Obviously you will need to change the file names if you use a different naming scheme for your peak calling output.

Question: What fraction of peaks were retained when intersected compared to sample1? Sample2?

Step 3: Visualizing the data with IGV

IGV is short for Integrative Genomics Viewer. It is like a light-weight genome browser you can run on your own computer. To open it, type igv in the terminal and hit enter. A browser should open.

Select the correct genome, Drosophila melanogaster (dm6) from the drop-down menu in the upper left.
You will add the wiggle and bed tracks you generated in the previous step for each sample. To do this, select File->Load from file in the top menu bar. Select your datasets (you can select multiple datasets at the same time). These should now load in the browser.
Load the combined_peak bed file you created using the same procedure
Navigate to the correct genomic region. You can select the chromosome from a drop-down menu next to the genome menu at the top. To zoom in, you can use the plus sign button in the upper right or click and drag to highlight a region in the coordinate bar. You can quickly move by dragging the red rectangle over the ideogram. You can also directly type in the region to go to in the text box next to the chromosome selector.
Format your wiggle tracks. Two-finger clicking on the track name on the left brings up a menu of options. I suggest adjusting the “track height” (100 seems reasonable) and the “set data range” (make the high value ~20 to see the lower signal).
Find a nice view and save an image by going to File->Save image… from the menu bar at the top.

Question: How reproducible are the peaks called between the two samples? Is the p-value range of a peak indicative of reproducibility? Is it completely consistent?

Submission

For this assignment you should submit three things:

Your completed find_peaks.py script (7 points total)
- Load in bedgraph data (1 point)
- Combine tag densities (1 point)
- Adjust control coverage (1 point)
- Calculate background (1 point)
- Score sample (1 point)
- Calculate and log transform p-values (1 point)
- Output data (1 point)
Your IGV browser image (1 point)
A README.md file with answers to the questions in steps 2 and 3 (2 points total)
- Answer to step 2 (1 point)
- Answer to step 3 (1 point)

Advanced exercises

Scoring sequences using a position weight matrix

Using ‘score_peak_seqs.py’ as a framework, write a script that loads in the sequence for chromosome chr2R and the combined_peak bed file as well as the CTCF position frequency matrix. For each peak, score each k-mer (where k is the length of the sequence) and identify the best score and k-mer for each sequence. Your script should output a graph with the following subplots:

A histogram of the best score for each peak
An image of the CTCF position frequency matrix (using imshow)
An image of the position frequency matrix produced by combining the best k-mer from each peak

Rerun the script using the all_combined_peaks.bed file to produce a second plot.

Questions:

Do the score distributions look similar between the small and large samples?
Can you infer anything about the preferred binding strength of under natural selection?
What percentage of peaks had a binding site with a score of at least 1?

Finding motifs

Rerun your find_peaks script but using the whole chromosome chr2R. This will give you a wiggle file with p-values covering the whole chromosome. Using the all_combined_peaks bed file and the p-value wiggle track you just generated, extract peak sequences with a max p-value of at least 1e-250. Save these sequences in a fasta file.
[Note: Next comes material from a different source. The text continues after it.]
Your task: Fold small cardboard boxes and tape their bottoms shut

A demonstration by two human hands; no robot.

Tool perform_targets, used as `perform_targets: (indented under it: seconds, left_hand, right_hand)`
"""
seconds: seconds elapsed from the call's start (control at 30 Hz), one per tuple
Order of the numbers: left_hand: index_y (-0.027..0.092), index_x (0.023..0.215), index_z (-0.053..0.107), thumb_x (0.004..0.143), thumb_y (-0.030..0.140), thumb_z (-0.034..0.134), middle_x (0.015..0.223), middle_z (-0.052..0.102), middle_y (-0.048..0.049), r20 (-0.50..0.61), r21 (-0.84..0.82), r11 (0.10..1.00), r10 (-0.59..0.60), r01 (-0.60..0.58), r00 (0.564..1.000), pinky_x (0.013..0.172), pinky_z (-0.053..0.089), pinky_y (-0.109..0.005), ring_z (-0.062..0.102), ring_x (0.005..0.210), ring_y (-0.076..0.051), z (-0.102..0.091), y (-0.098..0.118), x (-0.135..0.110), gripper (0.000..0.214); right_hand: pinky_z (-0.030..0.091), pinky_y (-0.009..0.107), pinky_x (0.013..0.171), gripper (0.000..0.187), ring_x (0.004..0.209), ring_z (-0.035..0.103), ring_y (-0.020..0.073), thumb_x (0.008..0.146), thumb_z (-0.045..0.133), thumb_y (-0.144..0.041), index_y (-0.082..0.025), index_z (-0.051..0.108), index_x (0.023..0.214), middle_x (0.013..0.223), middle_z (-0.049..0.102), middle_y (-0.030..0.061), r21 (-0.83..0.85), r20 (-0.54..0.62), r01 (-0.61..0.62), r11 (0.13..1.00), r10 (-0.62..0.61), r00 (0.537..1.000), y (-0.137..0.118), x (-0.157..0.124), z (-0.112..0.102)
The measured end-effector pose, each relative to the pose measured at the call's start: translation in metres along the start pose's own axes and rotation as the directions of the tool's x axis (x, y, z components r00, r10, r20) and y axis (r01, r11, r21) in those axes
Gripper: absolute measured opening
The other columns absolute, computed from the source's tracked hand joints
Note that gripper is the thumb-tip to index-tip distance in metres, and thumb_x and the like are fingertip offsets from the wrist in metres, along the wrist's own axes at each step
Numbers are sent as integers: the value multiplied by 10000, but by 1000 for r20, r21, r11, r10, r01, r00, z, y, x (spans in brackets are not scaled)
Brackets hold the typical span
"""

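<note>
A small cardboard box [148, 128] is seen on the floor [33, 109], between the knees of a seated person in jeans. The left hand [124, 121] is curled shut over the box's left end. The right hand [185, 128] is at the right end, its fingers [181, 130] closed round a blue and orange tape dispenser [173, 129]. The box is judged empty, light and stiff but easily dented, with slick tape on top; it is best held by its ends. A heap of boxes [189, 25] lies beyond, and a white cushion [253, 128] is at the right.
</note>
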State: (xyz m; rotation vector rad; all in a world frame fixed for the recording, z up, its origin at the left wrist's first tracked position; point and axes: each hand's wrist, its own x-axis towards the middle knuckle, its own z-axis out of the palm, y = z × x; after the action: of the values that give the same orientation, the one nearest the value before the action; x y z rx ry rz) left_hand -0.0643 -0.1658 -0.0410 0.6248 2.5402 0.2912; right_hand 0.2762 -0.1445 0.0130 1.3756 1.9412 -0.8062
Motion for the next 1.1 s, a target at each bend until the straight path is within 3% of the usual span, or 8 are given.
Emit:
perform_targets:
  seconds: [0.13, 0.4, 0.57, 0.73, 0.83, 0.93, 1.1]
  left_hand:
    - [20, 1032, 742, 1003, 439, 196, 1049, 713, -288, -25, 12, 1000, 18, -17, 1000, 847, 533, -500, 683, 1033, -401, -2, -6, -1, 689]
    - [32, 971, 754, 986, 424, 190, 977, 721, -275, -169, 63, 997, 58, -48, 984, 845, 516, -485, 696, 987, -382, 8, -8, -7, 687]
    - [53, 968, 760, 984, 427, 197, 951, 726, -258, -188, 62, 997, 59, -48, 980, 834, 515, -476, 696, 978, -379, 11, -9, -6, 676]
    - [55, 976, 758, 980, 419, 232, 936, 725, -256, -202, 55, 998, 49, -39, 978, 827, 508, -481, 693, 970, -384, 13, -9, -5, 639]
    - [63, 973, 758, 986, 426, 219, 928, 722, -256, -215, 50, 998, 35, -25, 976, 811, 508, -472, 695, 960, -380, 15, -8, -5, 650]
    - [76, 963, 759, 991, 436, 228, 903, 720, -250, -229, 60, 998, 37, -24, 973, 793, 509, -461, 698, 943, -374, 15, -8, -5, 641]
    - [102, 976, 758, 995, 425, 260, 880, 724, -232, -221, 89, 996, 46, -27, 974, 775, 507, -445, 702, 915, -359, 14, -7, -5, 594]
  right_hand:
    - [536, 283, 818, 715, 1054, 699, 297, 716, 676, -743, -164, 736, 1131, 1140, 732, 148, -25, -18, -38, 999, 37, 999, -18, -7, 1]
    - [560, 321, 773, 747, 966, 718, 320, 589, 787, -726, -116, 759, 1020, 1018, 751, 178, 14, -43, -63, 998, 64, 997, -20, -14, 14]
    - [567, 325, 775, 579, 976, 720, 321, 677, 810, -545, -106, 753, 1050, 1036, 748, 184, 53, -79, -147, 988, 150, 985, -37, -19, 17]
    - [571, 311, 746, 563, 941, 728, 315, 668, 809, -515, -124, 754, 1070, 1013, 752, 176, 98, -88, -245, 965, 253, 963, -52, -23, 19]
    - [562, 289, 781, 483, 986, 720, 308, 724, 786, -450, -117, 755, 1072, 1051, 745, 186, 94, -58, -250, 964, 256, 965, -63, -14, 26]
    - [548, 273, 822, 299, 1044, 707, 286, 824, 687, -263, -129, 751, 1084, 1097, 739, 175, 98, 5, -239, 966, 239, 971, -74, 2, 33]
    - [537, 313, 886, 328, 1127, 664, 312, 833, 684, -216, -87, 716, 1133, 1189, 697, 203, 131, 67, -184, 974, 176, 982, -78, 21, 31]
Create a mamba environment with the program meme:

mamba create -n meme meme
mamba activate meme

Run meme with a minimum motif width of 8, a maximum width of 12, zoops mode, and search for 4 motifs. Make sure you also specify that it is DNA and allow for reverse complement motifs. You can speed this up by using the -p parameter to run it with more cores. Look at the resulting meme.html file. Were you able to find the CTCF motif? Submit your motif logo and add the e-value of your motif to your README.md file.

Don’t forget to deactivate your mamba environment with mamba deactivate.